### PROBLEM
The data should be transcribed in its entirety, word for word.

### DATASET SECTION
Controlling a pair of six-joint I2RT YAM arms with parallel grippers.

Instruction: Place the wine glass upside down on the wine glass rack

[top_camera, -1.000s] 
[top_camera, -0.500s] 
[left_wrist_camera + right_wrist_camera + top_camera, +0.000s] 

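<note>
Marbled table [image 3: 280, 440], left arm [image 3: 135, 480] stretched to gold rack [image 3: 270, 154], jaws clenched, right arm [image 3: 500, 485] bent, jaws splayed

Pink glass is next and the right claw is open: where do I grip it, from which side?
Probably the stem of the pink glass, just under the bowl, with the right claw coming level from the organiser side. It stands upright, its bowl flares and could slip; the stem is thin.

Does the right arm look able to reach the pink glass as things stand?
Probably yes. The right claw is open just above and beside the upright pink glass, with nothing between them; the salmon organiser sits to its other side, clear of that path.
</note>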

### RESULT BELOW
Controlling a pair of six-joint I2RT YAM arms with parallel grippers.

Instruction: Place the wine glass upside down on the wine glass rack

[top_camera, -1.000s] 
[top_camera, -0.500s] 
[left_wrist_camera + right_wrist_camera + top_camera, +0.000s] 

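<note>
Marbled table [image 3: 280, 440], left arm [image 3: 135, 480] stretched to gold rack [image 3: 270, 154], jaws clenched, right arm [image 3: 500, 485] bent, jaws splayed

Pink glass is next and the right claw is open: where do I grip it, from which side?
Probably the stem of the pink glass, just under the bowl, with the right claw coming level from the organiser side. It stands upright, its bowl flares and could slip; the stem is thin.

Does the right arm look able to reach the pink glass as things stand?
Probably yes. The right claw is open just above and beside the upright pink glass, with nothing between them; the salmon organiser sits to its other side, clear of that path.
</note>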

Nothing else belongs in this answer.